Mit dem Patronen-Eklat war die stürmische Debatte noch nicht beendet. Noch am Vormittag bekannte sich Menzel erneut indirekt zu Adolf Hitler. An die Adresse des aus Österreich stammenden Chefs der Linksfraktion, Peter Porsch, sagte der NPD Mann: „Es gibt viele Österreicher, solche und solche. Aber wenn ich Sie so sehe, dann wird mir der andere immer sympathischer". Auch Hitler stammt aus Österreich. In einer Stellungnahme bestritt Menzel anschließend, damit den Nazi Führer gemeint zu haben. Gleichzeitig bezog er sich erneut positiv auf Hitler als „den letzten deutschen Reichskanzler". Landtags-Vizepräsidentin Regina Schulz (Linksfraktion) schloss Menzel daraufhin von der Sitzung aus.
Für die Linksfraktion war das nicht genug. Sie forderte den Rücktritt von Iltgen, da der Präsident nicht unverzüglich gegen den NPD-Mann vorgegangen sei. „Der Landtagspräsident hat beim Umgang mit den Nazis erneut eklatant versagt", sagten der Parlamentarische Geschäftsführer der Linksfraktion, Andre Hahn, sowie Landesvorsitzende Cornelia Ernst. Auch die Grünen kritisierten Iltgen, wiesen aber die Rücktrittsforderung zurück.

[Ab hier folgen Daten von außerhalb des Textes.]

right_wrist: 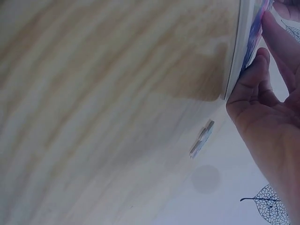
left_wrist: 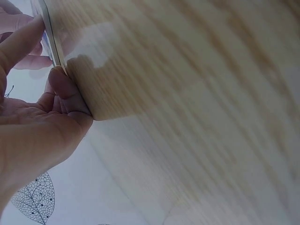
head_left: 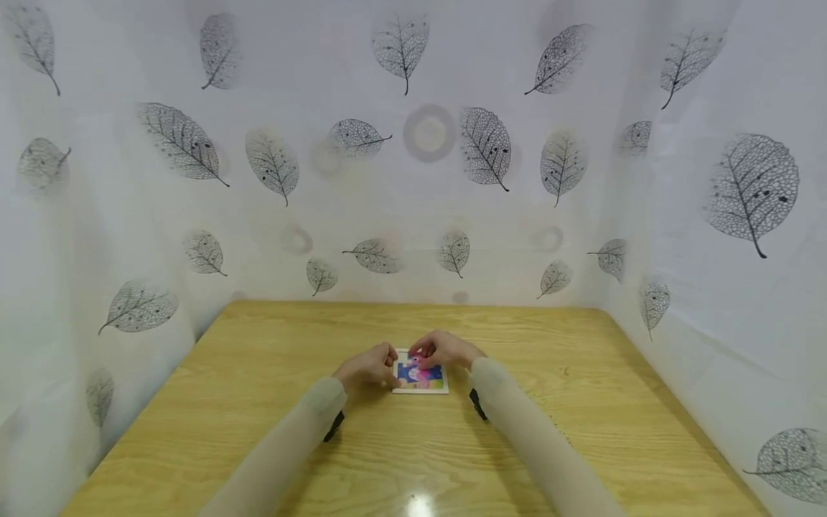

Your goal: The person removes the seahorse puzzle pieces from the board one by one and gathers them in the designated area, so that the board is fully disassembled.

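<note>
A small white-bordered picture puzzle (head_left: 421, 387) lies flat on the wooden table; it shows a pink figure on dark blue, with a pale patch at its upper left. My left hand (head_left: 370, 365) holds the puzzle's left edge between thumb and bent fingers. From the upper right, my right hand (head_left: 447, 349) touches the picture with thumb and forefinger, which stand a little apart over the pink part. Whether a loose piece lies between them cannot be made out. In the right wrist view, the right thumb (right_wrist: 255, 70) rests by the white border.
A small flat piece (right_wrist: 201, 139) lies on the table beyond the right hand in the right wrist view. The wooden table (head_left: 271, 431) reaches back to a pale curtain (head_left: 413, 208) printed with dark leaves, which hangs on the left and right too.
</note>
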A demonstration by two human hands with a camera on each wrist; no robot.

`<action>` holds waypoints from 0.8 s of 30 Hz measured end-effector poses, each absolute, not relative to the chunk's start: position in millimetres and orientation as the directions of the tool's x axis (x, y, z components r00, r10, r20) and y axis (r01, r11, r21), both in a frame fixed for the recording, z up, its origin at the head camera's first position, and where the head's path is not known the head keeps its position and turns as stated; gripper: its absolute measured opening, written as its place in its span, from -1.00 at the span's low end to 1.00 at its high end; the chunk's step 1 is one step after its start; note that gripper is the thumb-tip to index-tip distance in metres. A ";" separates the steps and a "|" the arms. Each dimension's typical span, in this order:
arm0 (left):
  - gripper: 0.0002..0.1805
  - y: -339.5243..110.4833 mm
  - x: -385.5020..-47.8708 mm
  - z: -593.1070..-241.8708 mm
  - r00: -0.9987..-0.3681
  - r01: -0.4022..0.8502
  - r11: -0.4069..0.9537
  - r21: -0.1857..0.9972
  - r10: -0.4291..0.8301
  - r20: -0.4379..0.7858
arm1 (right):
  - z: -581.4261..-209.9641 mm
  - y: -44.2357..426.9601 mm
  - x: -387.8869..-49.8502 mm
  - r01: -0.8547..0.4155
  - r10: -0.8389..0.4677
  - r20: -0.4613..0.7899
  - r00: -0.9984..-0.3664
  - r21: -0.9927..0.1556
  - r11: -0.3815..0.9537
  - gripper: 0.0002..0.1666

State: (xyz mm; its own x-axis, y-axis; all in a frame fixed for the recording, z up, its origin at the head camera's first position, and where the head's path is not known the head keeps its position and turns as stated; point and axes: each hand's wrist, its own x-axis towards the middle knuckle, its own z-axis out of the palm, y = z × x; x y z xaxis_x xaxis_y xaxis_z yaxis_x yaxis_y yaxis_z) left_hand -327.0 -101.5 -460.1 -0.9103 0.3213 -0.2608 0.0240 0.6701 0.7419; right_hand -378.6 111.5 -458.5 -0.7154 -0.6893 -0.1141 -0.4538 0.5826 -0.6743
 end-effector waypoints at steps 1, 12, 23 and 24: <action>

Gleichzeitig zeigten sich gestern tiefe Risse am rechtsextremen Rand im Landtag. Nach den bereits vor knapp einen Jahr ausgetretenen Ex-NPD-Abgeordneten Mirko Schmidt, Klaus Baier und Jürgen Schön griff nun auch Menzel NPD-Fraktionschef Holger Apfel frontal an. „Apfel hat die Fraktion ruiniert", sagte Menzel dieser Zeitung. Die finanziellen Ungereimtheiten als Grund für seinen Ausschluss seien „nur vorgeschoben". Über den Umgang mit Schmidt, Baier und Schön sagte Menzel: „Nicht die drei sind die Verräter, Apfel wollte sie raus haben."
Hinter dem aus Niedersachsen stammenden Fraktionschef ständen vor allem die beiden Westimporte Alexander Delle und Jürgen Gansel, so Menzel. „Die restlichen Sachsen in der Fraktion passen sich nur noch an." Weitere Details wollte Menzel nicht nennen. „Ich habe Udo Voigt versprochen, nichts zu sagen", meinte er. Voigt ist NPD-Bundeschef in Berlin.
Die ausgetretenen Ex-NPD-Abgeordneten Schmidt und Schön bestätigten die Version von Menzel. „Apfel will alle Kritiker 'raushauen", sagte Schön gestern dieser Zeitung. Im Gegensatz zu Apfel habe Menzel beste Kontakte zu den NPD-kritischen Kameradschaften. Mit dem Rückenwind aus der Szene sei Menzel „offenbar zu stark" geworden, vor allem nach dem Tod des NPD-Abgeordneten Uwe Leichsenring. „Er war eine Gefahr für Apfel", meinte Schmidt. Deshalb habe er gehen müssen.